MedPAC’s second policy option addresses urban stand-alone EDs, where MedPAC is concerned that Medicare is encouraging overuse of ED services. MedPAC found that urban stand-alone EDs appear to have lower patient severity and lower standby costs than on-campus EDs (“OCEDs”) even though they are paid on the same basis as OCEDs. Thus, MedPAC recommended that policymakers consider either of two options for urban OCEDs in close proximity to on-campus hospital EDs (within six miles).

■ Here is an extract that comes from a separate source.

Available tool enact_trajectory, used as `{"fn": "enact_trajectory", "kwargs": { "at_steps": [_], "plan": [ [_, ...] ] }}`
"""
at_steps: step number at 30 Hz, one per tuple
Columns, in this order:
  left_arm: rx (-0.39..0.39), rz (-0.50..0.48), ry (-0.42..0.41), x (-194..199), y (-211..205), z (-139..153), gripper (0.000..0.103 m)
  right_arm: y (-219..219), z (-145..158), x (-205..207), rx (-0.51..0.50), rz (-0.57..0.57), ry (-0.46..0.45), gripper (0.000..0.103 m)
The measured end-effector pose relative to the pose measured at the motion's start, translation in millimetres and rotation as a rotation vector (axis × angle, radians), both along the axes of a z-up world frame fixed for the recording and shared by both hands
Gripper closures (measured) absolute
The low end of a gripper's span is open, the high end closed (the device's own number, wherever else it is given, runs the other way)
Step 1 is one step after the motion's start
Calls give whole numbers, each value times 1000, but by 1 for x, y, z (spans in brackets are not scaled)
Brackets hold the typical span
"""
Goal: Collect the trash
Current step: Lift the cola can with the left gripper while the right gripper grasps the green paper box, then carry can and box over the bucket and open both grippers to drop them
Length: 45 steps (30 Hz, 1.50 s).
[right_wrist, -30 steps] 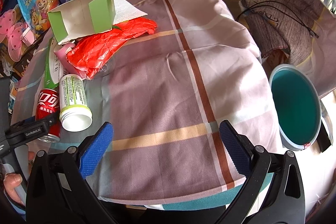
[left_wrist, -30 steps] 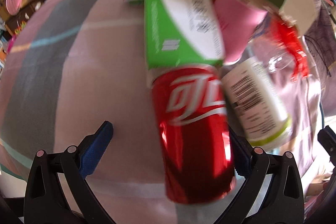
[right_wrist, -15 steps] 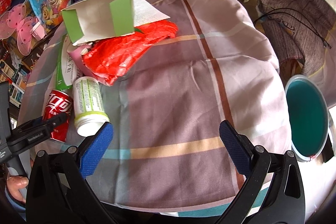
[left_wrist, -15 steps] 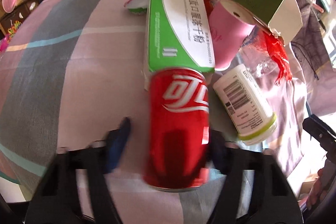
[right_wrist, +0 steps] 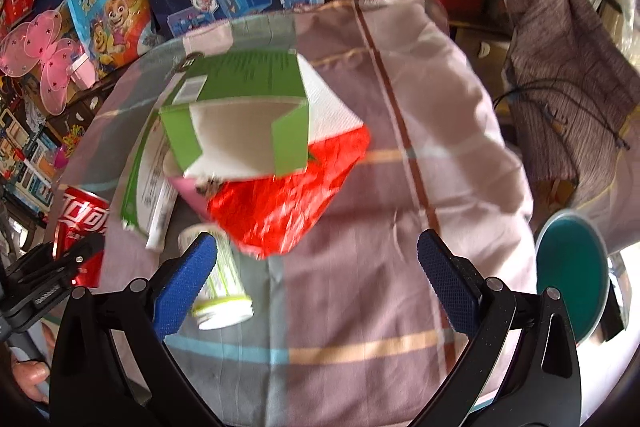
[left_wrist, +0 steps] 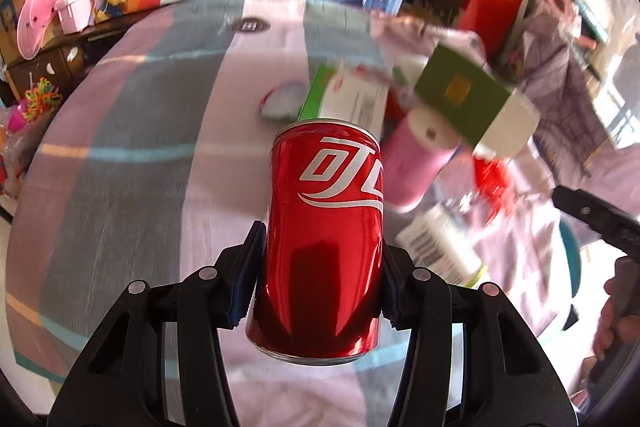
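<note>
One red can (left_wrist: pixel 326 235), long axis along left tongs (left_wrist: pixel 320 269), clamped

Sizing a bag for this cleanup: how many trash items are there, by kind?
Red drink can: 1
Green-and-white cardboard boxes: 2
White plastic bottle, green band: 1
Pink paper cup: 1
Red plastic bag: 1
Total: 6

I see a surface (right_wrist: pixel 400 187) covered by a plaid cloth (right_wrist: pixel 460 115) in pink, grey and teal with brown and orange stripes. On the cloth: a white bottle with green label (right_wrist: pixel 222 287) lying on its side, a flat green-and-white box (right_wrist: pixel 140 183), a red crinkled bag (right_wrist: pixel 280 203), a pink cup (left_wrist: pixel 416 167) on its side. An open green carton (right_wrist: pixel 244 115) sits atop the pile.
</note>
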<state>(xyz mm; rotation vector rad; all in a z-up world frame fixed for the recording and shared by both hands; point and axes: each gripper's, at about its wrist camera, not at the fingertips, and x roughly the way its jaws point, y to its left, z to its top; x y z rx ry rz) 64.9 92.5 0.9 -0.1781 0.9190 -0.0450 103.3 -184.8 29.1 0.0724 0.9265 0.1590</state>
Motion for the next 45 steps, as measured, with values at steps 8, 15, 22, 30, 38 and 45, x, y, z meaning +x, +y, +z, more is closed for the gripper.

One option would be to have Medicare pay OCEDs a reduced Type A payment rate by using a fixed percentage across each of the five levels of ED service. The second option would be to pay these facilities Type B rates, which would lower ED payments, on average, by 28% across all five ED levels. For urban OCEDs that are more isolated from on-campus hospital EDs, MedPAC suggested permitting them to receive the higher-paying Type A rates as they currently do. The rationale for these policies would be to better align payments with the cost of care, to reduce incentives to build new EDs near existing sources of emergency care, and to preserve access to ED services where they are truly needed.